(Album of the Month) April 2014: Camel – Breathless (1979)

camel
There’s just something about April, and springtime in general. No other month just feels so comfortable, and affectionate. I mean how can you not be moved when you see all this life just blossoming around, or notice days getting longer, and the whole environment just warming you up from the cold chills of winter. Even the coldest heart can’t help but endear itself to the gentlest of things and in April there’s an overabundance of this. It’s hard to deny its genuine beauty because it exist as so, with no pretense or assumption. So, rather than deny this feeling doesn’t it feel good when you embrace it?

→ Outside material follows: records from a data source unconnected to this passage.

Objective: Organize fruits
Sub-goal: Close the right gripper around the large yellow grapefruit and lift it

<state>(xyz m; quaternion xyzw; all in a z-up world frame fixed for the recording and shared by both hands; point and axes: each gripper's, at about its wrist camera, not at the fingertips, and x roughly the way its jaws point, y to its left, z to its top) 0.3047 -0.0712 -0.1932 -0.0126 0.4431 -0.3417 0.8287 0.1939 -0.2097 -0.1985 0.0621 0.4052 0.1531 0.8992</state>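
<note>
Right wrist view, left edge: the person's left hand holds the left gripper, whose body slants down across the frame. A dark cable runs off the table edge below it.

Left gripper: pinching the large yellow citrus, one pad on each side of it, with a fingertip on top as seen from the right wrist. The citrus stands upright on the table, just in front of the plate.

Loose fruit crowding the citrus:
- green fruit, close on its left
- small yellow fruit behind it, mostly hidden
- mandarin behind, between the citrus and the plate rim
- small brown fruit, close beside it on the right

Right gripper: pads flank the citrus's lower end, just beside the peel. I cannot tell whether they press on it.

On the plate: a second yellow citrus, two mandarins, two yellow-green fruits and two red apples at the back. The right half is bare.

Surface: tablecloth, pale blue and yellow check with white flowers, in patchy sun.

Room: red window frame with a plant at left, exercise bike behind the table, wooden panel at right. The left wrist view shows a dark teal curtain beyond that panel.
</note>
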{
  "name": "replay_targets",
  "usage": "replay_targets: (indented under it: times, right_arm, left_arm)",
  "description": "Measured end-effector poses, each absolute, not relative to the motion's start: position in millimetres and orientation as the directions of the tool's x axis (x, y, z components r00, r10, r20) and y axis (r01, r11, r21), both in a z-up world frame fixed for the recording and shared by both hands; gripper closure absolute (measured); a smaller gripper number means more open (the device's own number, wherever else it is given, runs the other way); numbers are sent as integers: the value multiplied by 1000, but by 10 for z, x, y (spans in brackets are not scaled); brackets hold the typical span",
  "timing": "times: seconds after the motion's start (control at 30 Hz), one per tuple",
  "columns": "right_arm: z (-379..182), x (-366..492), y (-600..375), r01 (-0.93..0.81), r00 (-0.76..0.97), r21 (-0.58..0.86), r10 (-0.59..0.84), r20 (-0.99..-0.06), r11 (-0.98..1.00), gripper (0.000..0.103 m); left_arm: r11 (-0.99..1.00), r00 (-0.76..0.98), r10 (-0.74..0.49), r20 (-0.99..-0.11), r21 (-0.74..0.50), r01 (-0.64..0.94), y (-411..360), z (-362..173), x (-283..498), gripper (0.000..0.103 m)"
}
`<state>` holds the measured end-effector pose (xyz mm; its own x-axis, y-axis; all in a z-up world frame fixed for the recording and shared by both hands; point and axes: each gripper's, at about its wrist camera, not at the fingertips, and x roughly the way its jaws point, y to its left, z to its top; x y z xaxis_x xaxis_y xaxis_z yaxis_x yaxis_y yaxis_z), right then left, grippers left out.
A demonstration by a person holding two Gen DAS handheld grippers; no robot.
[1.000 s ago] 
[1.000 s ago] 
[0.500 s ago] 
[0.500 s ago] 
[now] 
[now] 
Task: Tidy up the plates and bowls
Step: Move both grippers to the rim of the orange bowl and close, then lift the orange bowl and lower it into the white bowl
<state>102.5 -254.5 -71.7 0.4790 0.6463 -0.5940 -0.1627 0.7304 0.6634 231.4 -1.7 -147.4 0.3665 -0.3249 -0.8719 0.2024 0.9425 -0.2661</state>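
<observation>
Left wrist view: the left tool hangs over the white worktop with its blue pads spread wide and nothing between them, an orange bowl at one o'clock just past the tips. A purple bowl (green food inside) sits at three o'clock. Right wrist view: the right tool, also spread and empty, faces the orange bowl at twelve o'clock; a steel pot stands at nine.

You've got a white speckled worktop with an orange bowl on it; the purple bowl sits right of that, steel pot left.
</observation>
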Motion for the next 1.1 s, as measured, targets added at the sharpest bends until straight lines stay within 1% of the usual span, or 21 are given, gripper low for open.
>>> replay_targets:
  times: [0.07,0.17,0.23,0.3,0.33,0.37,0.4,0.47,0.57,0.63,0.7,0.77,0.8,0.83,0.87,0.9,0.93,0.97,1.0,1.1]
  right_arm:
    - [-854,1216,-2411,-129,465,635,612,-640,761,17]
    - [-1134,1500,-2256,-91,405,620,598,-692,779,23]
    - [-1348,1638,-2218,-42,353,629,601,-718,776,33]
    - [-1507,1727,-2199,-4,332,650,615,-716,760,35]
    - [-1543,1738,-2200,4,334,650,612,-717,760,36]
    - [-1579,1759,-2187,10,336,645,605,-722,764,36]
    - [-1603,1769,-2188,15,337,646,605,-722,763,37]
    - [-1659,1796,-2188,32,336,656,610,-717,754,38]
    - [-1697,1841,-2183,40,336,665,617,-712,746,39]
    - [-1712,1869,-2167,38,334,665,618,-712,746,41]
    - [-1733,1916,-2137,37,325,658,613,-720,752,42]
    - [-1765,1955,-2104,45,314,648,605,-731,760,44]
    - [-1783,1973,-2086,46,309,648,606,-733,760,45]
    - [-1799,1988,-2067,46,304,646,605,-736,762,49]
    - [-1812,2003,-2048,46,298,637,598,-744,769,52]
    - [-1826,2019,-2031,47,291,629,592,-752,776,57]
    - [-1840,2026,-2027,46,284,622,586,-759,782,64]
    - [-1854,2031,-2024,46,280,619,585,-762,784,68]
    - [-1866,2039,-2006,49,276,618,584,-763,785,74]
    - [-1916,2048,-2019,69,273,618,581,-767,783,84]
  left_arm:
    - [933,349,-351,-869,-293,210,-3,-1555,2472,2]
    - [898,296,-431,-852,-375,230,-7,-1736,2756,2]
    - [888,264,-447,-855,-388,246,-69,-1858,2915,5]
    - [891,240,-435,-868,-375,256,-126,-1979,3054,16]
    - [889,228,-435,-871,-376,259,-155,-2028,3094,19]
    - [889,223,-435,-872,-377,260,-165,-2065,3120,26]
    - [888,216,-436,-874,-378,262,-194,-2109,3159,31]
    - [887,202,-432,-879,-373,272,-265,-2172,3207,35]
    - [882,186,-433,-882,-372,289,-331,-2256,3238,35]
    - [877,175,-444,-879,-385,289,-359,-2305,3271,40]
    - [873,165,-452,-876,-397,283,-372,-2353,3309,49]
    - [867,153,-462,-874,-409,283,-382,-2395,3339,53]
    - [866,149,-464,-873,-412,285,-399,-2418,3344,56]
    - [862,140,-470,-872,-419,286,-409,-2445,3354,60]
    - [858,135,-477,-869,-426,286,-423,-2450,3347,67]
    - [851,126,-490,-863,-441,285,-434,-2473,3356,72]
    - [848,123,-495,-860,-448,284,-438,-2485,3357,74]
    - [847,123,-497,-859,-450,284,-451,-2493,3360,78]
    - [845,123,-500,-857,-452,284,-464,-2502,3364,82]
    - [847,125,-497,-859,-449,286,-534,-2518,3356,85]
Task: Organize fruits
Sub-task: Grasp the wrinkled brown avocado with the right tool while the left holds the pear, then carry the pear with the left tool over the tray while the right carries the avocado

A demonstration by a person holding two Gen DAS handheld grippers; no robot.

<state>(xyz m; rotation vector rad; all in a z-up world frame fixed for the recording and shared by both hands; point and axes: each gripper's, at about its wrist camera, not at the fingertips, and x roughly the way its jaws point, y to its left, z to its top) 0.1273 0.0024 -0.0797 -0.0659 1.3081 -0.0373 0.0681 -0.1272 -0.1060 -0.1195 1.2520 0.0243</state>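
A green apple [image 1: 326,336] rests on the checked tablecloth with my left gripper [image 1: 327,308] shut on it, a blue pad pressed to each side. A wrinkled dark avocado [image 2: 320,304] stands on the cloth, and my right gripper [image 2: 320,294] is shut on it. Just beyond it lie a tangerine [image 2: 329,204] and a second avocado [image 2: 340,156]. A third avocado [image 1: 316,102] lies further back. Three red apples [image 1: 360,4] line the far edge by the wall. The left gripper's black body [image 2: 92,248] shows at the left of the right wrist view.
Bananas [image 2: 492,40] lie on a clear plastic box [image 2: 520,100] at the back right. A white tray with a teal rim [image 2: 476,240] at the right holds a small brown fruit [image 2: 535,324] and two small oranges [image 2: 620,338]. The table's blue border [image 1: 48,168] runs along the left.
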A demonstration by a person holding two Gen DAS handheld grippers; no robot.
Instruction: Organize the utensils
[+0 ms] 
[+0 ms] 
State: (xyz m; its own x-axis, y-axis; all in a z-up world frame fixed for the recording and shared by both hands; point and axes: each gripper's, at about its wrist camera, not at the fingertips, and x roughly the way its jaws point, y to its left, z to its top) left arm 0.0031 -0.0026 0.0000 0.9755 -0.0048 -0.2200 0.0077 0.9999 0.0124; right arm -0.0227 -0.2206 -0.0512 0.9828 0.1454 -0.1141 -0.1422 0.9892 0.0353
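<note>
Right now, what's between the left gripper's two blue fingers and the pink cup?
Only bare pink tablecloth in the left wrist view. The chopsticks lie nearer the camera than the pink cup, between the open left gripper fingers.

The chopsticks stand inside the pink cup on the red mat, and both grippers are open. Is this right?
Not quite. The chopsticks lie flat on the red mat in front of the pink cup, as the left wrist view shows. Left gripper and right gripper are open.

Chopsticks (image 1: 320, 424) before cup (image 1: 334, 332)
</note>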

With all this lengthy exposition in mind, I can’t help but state how much this inform why I love Camel’s “Breathless” my album of the month. It is in my opinion one of the warmest, and dare I say it…most beautiful albums ever made. This makes it apropos for the month. Camel, just to provide some backstory, was one of progressive rock’s best instrumental bands, which means that outside of a core niche of progressive rock fans…you’d be hard pressed to find anyone who wants to sit through over an hour of very pretty noodly instrumentals, let alone buy those same records. Hard up on time, and money for the first time they acquiesced to release an album with vocals and even more brazen…craft actual pop songs.

This was a sellout job pure and simple. Everyone, and I do mean everyone, expected failure. Nearly every Prog dinosaur like Yes, ELP, the Moody Blues etc. in the late 70s was releasing some of the worst adult contemporary dreck you can imagine just to stay relevant in the punk/new wave age. Only Pink Floyd, who went considerably darker with “Animals”, had managed to survive with their heads held high.

Luckily, Camel had the benefit of sharing that same great taste Pink Floyd had at the time. Rather than deny the influence of disco, punk, funk, soft-rock or reggae they deftly incorporated them into their own style of music. Where Pink Floyd went into darkness, Camel went into lightness. For example, you hear on this release tons of gorgeous 12-string guitars, the opening track is a great example of it (it’s a sound that any jangle rock band in the 80s would kill for). Even the only “prog” bones thrown to their older fans, the tracks “Echoes” and “The Sleeper”, still function with the feel of the album. However, the meat of this album are the other tracks which exist in a unique world unto themselves.

Just listen to the electric piano and funk lines on “Wing and a Prayer”. How marvelous do they blend with those 12-string guitars and vocals? Who even thinks of doing this with such sincerity and heart? I mean, it’s this sincerity that carries the album. “Down on the Farm” is a track full of charm and catchy silliness that the Kinks would have killed for. “Starlight Ride” is pure romance, something about the atmosphere they whip up here earns this track its feeling. “Summer Lightning” is one of the best, if not the best, disco track ever done by a white group (I say this as a massive disco fan!) and it’s filled with just brilliant guitar playing that makes almost any chill genre music out there sound superfluous compared to it. “You Make Me Smile” has this glorious dance groove lighting up some truly affectionate vocals, the whole track sounds exactly like the warm rays of sun. Even “Rainbow’s End”, when heard through the prism of the album, sounds positively majestic.

The brilliance of this album is that it’s just so passionate in creating its light world. Camel just presents you these tracks full of expertly made breeziness and before you know it you’re swept in with their charms. Of course, there will always be occasions and seasons where harder sounds, sadder emotions, darker themes, and different albums are more appropriate. However, right now it’s still Spring in April and doesn’t it seem like the perfect time to enjoy something lighter for a bit?